**About this exercise:** Only the pictures are to be dropped; return all other data below exactly.

**Available data:**
********
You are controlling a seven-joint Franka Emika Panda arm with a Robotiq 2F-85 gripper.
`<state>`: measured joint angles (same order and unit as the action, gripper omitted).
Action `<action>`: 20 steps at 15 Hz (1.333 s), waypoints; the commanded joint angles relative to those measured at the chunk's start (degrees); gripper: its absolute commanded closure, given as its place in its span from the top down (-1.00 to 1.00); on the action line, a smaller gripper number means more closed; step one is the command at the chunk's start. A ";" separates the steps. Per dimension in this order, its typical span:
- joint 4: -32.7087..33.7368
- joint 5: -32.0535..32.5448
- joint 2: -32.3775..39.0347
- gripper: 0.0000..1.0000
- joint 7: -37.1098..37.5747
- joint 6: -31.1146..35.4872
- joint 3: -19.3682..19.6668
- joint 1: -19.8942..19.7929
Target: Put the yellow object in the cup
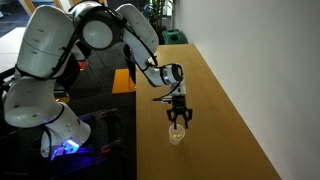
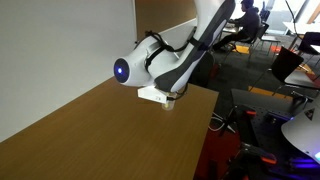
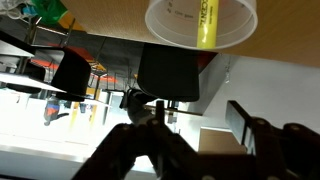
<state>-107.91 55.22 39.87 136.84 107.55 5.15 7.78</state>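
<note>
The translucent whitish cup (image 1: 177, 136) stands on the wooden table (image 1: 225, 110) near its edge. In the wrist view the cup (image 3: 170, 22) is at the top of the picture, and the yellow object (image 3: 207, 25) lies inside it, leaning on the wall. My gripper (image 1: 178, 120) hangs just above the cup, fingers pointing down at it. In the wrist view the gripper (image 3: 203, 78) is open with nothing between the fingers. In an exterior view the arm (image 2: 155, 68) hides both the gripper and the cup.
The table's long edge (image 1: 150, 130) runs right beside the cup, with the floor and robot base (image 1: 55, 130) beyond it. An orange chair (image 1: 124, 80) stands behind. Office chairs and people (image 2: 245, 20) are in the background. A green thing (image 3: 50, 12) lies at the table's far end.
</note>
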 commanded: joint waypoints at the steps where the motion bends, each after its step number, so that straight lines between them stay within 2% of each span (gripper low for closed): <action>1: -1.20 -0.97 -2.47 0.93 1.27 -2.17 -0.86 0.00; 2: -1.68 -0.83 -3.22 0.99 1.48 -2.32 -0.90 0.20; 6: -4.17 -1.03 -7.49 1.00 1.94 -0.88 -1.93 0.10; 11: -9.60 -0.87 -15.14 1.00 -0.14 8.04 -4.41 -1.68; 15: -14.22 1.00 -20.88 1.00 -6.77 18.61 -5.52 -2.33; 20: -18.49 -1.60 -26.67 1.00 -20.29 30.22 -6.27 -3.35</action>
<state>-122.07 55.11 18.26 123.93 131.75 0.05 6.34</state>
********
**Exercise output:**
You are controlling a seven-joint Franka Emika Panda arm with a Robotiq 2F-85 gripper.
`<state>`: measured joint angles (same order and unit as the action, gripper omitted).
Action `<action>`: 20 steps at 15 Hz (1.333 s), waypoints; the commanded joint angles relative to those measured at the chunk's start (degrees); gripper: its absolute commanded closure, given as its place in its span from the top down (-1.00 to 1.00); on the action line, a smaller gripper number means more closed; step one is the command at the chunk's start. A ";" separates the steps. Per dimension in this order, its typical span:
- joint 4: -32.7087..33.7368
- joint 5: -32.0535..32.5448
- joint 2: -32.3775..39.0347
- gripper: 0.0000..1.0000
- joint 7: -37.1098..37.5747
- joint 6: -31.1146..35.4872
- joint 3: -19.3682..19.6668
- joint 1: -19.8942..19.7929
Target: Put the yellow object in the cup
<state>-107.91 55.22 39.87 136.84 107.55 5.15 7.78</state>
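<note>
The translucent whitish cup (image 1: 177, 136) stands on the wooden table (image 1: 225, 110) near its edge. In the wrist view the cup (image 3: 170, 22) is at the top of the picture, and the yellow object (image 3: 207, 25) lies inside it, leaning on the wall. My gripper (image 1: 178, 120) hangs just above the cup, fingers pointing down at it. In the wrist view the gripper (image 3: 203, 78) is open with nothing between the fingers. In an exterior view the arm (image 2: 155, 68) hides both the gripper and the cup.
The table's long edge (image 1: 150, 130) runs right beside the cup, with the floor and robot base (image 1: 55, 130) beyond it. An orange chair (image 1: 124, 80) stands behind. Office chairs and people (image 2: 245, 20) are in the background. A green thing (image 3: 50, 12) lies at the table's far end.
</note>
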 commanded: joint waypoints at the steps where the motion bends, each after its step number, so that straight lines between them stay within 2% of each span (gripper low for closed): <action>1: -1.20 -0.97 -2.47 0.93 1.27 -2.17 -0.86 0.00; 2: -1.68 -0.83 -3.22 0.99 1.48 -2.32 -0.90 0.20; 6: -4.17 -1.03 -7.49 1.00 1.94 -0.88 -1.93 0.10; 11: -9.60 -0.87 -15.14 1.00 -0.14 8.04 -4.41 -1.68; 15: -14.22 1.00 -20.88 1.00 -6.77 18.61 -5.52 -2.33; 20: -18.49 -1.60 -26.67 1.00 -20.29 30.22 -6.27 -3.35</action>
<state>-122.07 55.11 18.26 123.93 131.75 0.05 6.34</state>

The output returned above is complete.